> **REQUIRED ACTION**
Reproduce the data below in full and to the letter, images excepted.

> **DATA SECTION**
^^^^^^^^^^^^^^^^

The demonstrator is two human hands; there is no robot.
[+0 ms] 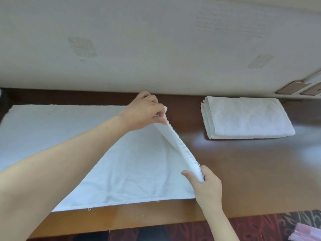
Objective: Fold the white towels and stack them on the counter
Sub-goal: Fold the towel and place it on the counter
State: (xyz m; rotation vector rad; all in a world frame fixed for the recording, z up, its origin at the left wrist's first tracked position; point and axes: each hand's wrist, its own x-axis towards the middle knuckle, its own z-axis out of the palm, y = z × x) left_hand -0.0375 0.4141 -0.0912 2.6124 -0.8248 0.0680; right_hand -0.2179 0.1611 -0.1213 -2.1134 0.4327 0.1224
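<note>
The thumb and fingertips [160, 111] of the left hand [144, 113] were curled together and pinched the far right corner of the open towel [69, 136], lifting it just off the surface. The thumb [188, 175] and fingers of the right hand [207, 186] were closed on the near right corner in the same way. Between the two grips the right edge [180, 146] of the towel ran taut and raised, a doubled hem showing along it. The rest of the cloth lay flat and spread across the left and middle of the brown counter [251, 171], its near edge close to the counter's front lip. To the right and well apart from it, against the back of the counter, a folded towel [246, 117] lay as a neat thick rectangle; whether it was one towel or several I could not tell. Behind ran a pale wall [156, 40] with wall plates [291, 87] at the far right, and a patterned floor [260, 225] showed below the counter. As a judgement, the task looked partly done: at least one towel was finished and set down, while this one was only at its first fold, with the raised edge likely to be carried across to the left. Further folds and the placing onto the folded towel were not yet done, and no other unfolded towels were visible.
</note>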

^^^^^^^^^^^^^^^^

> **RESULT OF THIS TASK**
The demonstrator is two human hands; there is no robot.
[+0 ms] 
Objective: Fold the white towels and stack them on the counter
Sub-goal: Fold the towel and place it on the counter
State: (xyz m; rotation vector rad; all in a world frame fixed for the recording, z up, its origin at the left wrist's first tracked position; point and axes: each hand's wrist, its own x-axis towards the middle knuckle, its own z-axis out of the palm, y = z × x) left_hand -0.0375 0.4141 -0.0912 2.6124 -0.8248 0.0680; right_hand -0.2179 0.1611 -0.1213 -2.1134 0.4327 0.1224
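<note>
The thumb and fingertips [160, 111] of the left hand [144, 113] were curled together and pinched the far right corner of the open towel [69, 136], lifting it just off the surface. The thumb [188, 175] and fingers of the right hand [207, 186] were closed on the near right corner in the same way. Between the two grips the right edge [180, 146] of the towel ran taut and raised, a doubled hem showing along it. The rest of the cloth lay flat and spread across the left and middle of the brown counter [251, 171], its near edge close to the counter's front lip. To the right and well apart from it, against the back of the counter, a folded towel [246, 117] lay as a neat thick rectangle; whether it was one towel or several I could not tell. Behind ran a pale wall [156, 40] with wall plates [291, 87] at the far right, and a patterned floor [260, 225] showed below the counter. As a judgement, the task looked partly done: at least one towel was finished and set down, while this one was only at its first fold, with the raised edge likely to be carried across to the left. Further folds and the placing onto the folded towel were not yet done, and no other unfolded towels were visible.
</note>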

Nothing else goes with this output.